UN ANNIVERSAIRE
1968-2008 / 40EME SAISON
C’est un jour de Novembre 1968 que Samson François inaugurait ce qui allait devenir la grande aventure des concerts de la Faculté de Droit. En quelques mois, l’Amphi 1700 d’Assas, traditionnellement dévolu à l’enseignement du Droit, allait se transformer en salle de concerts où défilerait le gotha artistique du moment : de Rubinstein à Schwarzkopf, de Karajan à Bernstein ou Stokowski, de Rostropovitch à Weissenberg, sans oublier quelques jeunes débutants, quasi inconnus à Paris dont les noms deviendraient vite aussi célèbres : Martha Argerich, Vladimir Ashkenazy, Daniel Barenboim, Alfred Brendel ou Maurizio Pollini. Ce sont ces premières et grandes heures d’Assas qui ont constitué les fonts baptismaux du Piano**** qui à son tour allait très vite investir le Théâtre des Champs-Elysées et plus tard la Salle Pleyel et le Châtelet.
Depuis quarante ans, le goût de l’aventure, et peut-être celui du sens artistique, ont conjuguer les récitals des grands artistes reconnus - les Arrau, Serkin, Annie Fischer, Magaloff ou Friedrich Gulda - à la découverte des Perahia, Nelson Freire et autres Radu Lupu, tandis que la musique de chambre trouvait ses lettres de noblesse avec les quatuors Julliard ou Amadeus qui jouaient tout Beethoven, tout Mozart, tout Schubert ou que les Italiano s’adjoignaient Maurizio Pollini, lui-même partenaire de Rostropovich., tandis que Vladimir Ashkenazy dialoguait avec Itzhak Perlman dans les sonates de Beethoven.
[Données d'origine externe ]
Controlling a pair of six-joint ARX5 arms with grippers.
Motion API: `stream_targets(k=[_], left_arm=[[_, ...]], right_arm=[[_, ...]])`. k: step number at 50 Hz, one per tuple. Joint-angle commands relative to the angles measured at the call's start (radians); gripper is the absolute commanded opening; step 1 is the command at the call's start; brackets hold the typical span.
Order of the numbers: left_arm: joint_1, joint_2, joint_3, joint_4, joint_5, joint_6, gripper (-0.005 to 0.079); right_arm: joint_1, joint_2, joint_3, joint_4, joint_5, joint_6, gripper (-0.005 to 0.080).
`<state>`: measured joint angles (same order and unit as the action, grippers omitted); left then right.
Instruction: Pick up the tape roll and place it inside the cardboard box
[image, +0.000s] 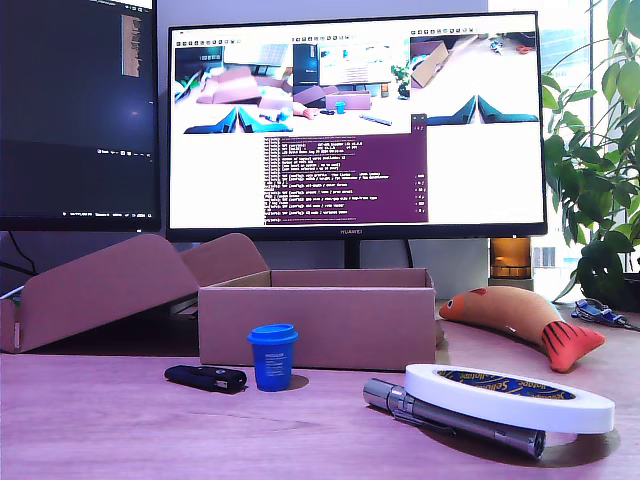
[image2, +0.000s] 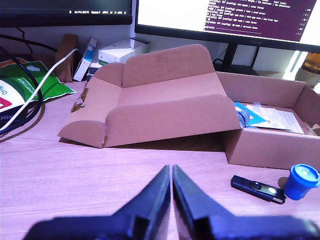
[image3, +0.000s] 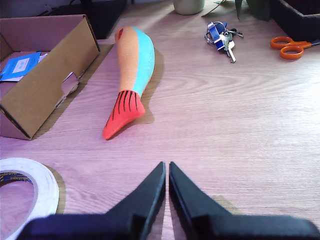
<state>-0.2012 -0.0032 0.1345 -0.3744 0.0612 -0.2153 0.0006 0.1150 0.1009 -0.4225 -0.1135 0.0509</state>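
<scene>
In the exterior view the cardboard box (image: 316, 318) sits centre frame, and the tape roll (image: 509, 396) lies flat at lower right, its edge propped on a flashlight (image: 452, 416). My first gripper (image2: 171, 172) is clenched, empty — my second gripper (image3: 166, 169) likewise, yet nearer the roll, just beside it.

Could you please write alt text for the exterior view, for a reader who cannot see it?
A white tape roll leans on a silver flashlight on a wooden desk, right of a blue cup. Behind stand an open cardboard box, a toy fish and a monitor.
</scene>
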Motion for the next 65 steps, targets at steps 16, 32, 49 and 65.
stream_targets(k=[16, 32, 49, 65], left_arm=[[0.002, -0.01, -0.021, 0.005, 0.072, -0.032, -0.0019], [-0.08, -0.01, -0.022, 0.054, 0.349, -0.029, -0.0019], [-0.286, -0.01, -0.101, 0.105, 0.456, -0.014, -0.0019], [-0.44, -0.01, -0.117, 0.12, 0.401, 0.025, -0.0019]], right_arm=[[-0.001, 0.002, -0.007, 0.179, -0.023, -0.02, -0.0011], [0.055, 0.003, -0.007, 0.223, -0.21, 0.243, -0.0011], [0.275, 0.082, 0.017, 0.191, -0.228, 0.355, -0.0011], [0.517, 0.439, 0.281, -0.033, -0.156, 0.351, -0.0011]])
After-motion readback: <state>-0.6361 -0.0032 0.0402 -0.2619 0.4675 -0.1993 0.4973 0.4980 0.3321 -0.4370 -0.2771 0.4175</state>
Les grands cycles symphoniques n’ont pas été pour autant absents, puisque les mariages successifs de Claudio Abbado avec trois des plus grands orchestres de ce temps allaient donner à Piano**** l’occasion d’apporter à Paris des intégrales encore dans toutes les mémoires. Au premier cycle Beethoven des années 80 avec Alfred Brendel et le London Symphony, succédait pour le maestro milanais, un second cycle Beethoven, cette fois avec Maurizio Pollini en compagnie des Wiener Philharmoniker, installés 10 jours durant à Pleyel, décidés à conquérir Paris. Puis dans les années de règne d’Abbado à Berlin, c’était au tour de l’orchestre Philharmonique de Berlin de s’imposer dans un monumental cycle Brahms et Mahler.
Il n’est pas inutile de rappeler que ces musiques, reconnues pour être au plus haut niveau ont existé et ont illuminé Paris sans subvention publique, ou sans mécénat musical alors quasi balbutiant, mais avec le seul soutien et la fidélité d’artistes, et surtout celui de mélomanes passionnés et enthousiastes.
Sans la passion de rendre la musique vivante, ces entreprises n’auraient pas vues le jour... Puisse aujourd’hui, ces quarante années de concert être la célébration de la continuité.